Sunday, 22 October, 2023 – 5 pm
The All Saints Choir will offer Choral Evensong for the feast of Saint Luke the Evangelist. The service features music by Kerry Andrew, Bernard Rose, Herbert Howells, and William Harris. A light reception will follow.
According to tradition, Luke was a physician, and one of Paul’s fellow missionaries in the early spread of Christianity throughout the Roman world. He has been identified as the writer of both the Gospel that bears his name, and its sequel, the Acts of the Apostles. Luke seems to have either been a Gentile or a Hellenistic Jew and, like the other New Testament writers, he wrote in Greek, so that Gentiles might learn about the Lord whose life and deeds so impressed him. In the first chapter of his Gospel, he makes clear that he is offering authentic information about Jesus’ birth, ministry, death, and resurrection, as it had been handed down to him from those who had firsthand knowledge.

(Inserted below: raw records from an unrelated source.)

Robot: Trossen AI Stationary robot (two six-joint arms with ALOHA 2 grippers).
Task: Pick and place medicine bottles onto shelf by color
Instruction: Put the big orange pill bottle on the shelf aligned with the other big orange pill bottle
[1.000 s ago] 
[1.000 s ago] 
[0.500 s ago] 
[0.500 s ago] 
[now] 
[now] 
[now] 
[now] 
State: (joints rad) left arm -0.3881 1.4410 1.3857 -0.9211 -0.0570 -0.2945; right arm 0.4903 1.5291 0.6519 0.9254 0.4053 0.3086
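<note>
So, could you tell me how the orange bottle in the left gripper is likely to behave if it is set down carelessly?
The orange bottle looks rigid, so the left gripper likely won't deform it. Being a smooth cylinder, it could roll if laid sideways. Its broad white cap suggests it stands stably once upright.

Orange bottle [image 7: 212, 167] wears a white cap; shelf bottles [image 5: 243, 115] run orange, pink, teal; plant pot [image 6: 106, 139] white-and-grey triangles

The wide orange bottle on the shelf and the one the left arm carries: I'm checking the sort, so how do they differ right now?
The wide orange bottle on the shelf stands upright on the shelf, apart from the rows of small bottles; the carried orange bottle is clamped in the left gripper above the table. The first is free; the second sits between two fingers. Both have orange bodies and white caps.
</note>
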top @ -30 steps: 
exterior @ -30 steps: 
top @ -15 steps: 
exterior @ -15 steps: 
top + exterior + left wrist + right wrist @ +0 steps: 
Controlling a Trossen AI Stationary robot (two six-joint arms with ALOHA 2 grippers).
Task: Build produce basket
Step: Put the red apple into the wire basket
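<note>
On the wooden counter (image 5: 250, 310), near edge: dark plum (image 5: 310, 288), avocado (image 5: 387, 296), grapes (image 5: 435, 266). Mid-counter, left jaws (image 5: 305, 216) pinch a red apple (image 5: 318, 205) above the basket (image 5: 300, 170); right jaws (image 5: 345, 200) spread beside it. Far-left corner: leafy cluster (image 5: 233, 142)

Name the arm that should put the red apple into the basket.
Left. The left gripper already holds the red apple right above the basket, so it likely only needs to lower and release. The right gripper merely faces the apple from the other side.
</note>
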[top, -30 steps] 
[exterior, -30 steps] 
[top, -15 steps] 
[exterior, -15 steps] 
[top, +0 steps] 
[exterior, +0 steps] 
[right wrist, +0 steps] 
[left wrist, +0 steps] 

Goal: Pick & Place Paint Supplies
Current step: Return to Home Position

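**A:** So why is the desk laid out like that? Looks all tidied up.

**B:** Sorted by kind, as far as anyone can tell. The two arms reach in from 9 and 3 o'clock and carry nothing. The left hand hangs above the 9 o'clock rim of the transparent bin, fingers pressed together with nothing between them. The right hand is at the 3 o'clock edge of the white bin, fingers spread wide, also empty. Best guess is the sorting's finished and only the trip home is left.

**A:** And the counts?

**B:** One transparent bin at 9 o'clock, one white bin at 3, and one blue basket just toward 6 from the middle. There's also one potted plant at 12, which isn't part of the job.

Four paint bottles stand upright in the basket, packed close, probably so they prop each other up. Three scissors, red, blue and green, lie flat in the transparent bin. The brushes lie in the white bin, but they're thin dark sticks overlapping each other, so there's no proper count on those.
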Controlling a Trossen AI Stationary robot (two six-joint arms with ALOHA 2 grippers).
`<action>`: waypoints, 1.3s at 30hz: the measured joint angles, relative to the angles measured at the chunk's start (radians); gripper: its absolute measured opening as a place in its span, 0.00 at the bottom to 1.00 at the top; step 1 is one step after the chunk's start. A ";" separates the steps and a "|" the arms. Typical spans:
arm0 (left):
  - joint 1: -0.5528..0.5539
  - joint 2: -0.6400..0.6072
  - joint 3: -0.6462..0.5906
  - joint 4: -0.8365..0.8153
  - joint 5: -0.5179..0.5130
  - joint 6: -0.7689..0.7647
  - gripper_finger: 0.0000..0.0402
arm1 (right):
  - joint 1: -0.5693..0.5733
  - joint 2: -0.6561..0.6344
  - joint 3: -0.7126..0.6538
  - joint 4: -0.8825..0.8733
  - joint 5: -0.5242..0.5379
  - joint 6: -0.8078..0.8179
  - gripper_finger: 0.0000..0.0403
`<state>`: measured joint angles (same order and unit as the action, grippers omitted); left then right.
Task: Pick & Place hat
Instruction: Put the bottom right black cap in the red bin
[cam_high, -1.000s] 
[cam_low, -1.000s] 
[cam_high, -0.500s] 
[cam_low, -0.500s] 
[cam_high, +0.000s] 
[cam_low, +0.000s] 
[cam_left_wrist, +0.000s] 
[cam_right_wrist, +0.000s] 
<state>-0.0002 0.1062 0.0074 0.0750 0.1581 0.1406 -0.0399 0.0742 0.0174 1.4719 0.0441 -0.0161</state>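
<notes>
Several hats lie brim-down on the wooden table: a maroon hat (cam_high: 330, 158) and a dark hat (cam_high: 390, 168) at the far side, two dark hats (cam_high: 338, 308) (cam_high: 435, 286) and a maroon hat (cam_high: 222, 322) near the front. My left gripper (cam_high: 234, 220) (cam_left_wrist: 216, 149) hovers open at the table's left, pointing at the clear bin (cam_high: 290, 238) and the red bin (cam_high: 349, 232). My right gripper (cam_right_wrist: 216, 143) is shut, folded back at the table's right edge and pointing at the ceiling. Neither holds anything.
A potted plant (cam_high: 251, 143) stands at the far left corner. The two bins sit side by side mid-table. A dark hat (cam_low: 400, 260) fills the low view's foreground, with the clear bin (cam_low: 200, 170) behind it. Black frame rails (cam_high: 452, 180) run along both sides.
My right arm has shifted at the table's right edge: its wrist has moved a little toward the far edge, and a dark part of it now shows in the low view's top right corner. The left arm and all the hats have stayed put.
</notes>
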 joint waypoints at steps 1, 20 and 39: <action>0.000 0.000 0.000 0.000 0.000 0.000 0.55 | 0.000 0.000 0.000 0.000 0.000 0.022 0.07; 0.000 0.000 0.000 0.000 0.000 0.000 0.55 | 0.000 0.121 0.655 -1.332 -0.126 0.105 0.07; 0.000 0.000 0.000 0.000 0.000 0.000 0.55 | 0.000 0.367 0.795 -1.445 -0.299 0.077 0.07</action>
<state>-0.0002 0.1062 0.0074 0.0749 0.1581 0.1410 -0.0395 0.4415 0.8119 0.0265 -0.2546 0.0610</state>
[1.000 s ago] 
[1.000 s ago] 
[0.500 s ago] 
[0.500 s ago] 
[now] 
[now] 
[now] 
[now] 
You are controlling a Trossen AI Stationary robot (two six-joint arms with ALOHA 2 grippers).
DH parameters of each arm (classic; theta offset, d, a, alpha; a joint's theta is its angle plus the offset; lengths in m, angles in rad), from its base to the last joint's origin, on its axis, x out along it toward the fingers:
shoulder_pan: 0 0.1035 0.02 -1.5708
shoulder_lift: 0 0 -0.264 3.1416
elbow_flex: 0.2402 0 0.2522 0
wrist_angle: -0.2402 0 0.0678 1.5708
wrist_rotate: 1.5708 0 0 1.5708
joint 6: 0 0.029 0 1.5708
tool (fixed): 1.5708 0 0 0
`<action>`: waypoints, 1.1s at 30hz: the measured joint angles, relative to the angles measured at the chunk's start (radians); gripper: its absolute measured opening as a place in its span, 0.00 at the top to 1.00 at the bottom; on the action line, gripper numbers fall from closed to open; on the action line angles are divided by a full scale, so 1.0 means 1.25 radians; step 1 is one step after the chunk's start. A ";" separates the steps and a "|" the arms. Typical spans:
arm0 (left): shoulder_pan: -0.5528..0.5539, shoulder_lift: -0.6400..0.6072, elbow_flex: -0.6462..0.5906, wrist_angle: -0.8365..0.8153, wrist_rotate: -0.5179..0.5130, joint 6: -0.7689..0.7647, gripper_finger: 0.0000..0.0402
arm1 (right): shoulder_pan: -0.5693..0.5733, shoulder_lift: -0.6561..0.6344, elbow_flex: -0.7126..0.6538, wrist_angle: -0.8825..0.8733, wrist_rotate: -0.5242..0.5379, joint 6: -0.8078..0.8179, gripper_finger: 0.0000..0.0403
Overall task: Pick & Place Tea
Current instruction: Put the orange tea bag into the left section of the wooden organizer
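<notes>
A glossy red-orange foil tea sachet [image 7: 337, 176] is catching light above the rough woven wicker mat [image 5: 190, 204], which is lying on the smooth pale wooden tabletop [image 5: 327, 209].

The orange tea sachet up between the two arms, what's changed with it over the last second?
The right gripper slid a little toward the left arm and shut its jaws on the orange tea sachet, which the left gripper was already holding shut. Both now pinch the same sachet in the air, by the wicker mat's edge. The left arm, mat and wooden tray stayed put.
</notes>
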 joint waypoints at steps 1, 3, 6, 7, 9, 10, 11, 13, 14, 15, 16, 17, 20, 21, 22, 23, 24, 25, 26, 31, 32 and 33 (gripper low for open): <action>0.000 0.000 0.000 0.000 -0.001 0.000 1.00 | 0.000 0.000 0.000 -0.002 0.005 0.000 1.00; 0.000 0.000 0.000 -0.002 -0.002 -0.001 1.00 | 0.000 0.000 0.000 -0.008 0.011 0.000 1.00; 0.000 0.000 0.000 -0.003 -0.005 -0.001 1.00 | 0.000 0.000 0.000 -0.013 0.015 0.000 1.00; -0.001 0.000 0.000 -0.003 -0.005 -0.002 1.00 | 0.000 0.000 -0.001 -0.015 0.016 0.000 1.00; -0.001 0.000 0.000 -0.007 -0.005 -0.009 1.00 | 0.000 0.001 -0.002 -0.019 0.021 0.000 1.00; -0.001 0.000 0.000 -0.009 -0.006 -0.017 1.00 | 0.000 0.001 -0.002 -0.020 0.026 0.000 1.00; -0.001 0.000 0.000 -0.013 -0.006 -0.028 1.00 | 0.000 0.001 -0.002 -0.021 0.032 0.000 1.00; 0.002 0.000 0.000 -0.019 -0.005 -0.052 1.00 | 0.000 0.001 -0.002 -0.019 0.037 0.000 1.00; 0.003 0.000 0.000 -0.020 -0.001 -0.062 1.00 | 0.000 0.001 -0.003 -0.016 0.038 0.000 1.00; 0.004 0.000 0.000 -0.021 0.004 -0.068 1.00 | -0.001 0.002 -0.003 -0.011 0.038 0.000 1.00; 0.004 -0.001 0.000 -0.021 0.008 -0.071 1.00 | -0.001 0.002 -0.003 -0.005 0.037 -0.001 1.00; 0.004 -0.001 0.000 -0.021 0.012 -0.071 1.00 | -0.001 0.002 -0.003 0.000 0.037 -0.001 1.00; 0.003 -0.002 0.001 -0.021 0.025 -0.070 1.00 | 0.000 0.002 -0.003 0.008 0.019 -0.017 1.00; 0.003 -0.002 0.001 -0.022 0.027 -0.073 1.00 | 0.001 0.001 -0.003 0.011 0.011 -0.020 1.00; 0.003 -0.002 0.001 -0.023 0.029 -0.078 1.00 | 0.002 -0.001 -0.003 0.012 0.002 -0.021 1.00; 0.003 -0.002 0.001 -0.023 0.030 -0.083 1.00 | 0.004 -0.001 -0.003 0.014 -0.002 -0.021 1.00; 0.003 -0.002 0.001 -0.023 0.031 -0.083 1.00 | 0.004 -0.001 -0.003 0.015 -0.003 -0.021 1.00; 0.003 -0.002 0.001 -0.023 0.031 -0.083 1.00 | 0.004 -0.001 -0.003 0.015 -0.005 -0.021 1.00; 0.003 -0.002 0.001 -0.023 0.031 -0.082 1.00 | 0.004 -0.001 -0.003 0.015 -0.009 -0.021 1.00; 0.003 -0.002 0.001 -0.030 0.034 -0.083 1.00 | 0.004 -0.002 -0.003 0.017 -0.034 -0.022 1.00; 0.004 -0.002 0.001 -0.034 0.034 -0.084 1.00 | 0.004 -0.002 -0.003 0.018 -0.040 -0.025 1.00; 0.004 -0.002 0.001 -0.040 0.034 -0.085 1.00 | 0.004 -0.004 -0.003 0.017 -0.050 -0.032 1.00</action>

Luke was with Paul apparently until the latter’s martyrdom in Rome. What happened to Luke after Paul’s death is unknown, but early tradition has it that he wrote his Gospel in Greece, and that he died at the age of eighty-four in Boeotia. According to Orthodox Christian tradition, Luke was also the first iconographer. He is traditionally regarded as the patron saint of artists and physicians.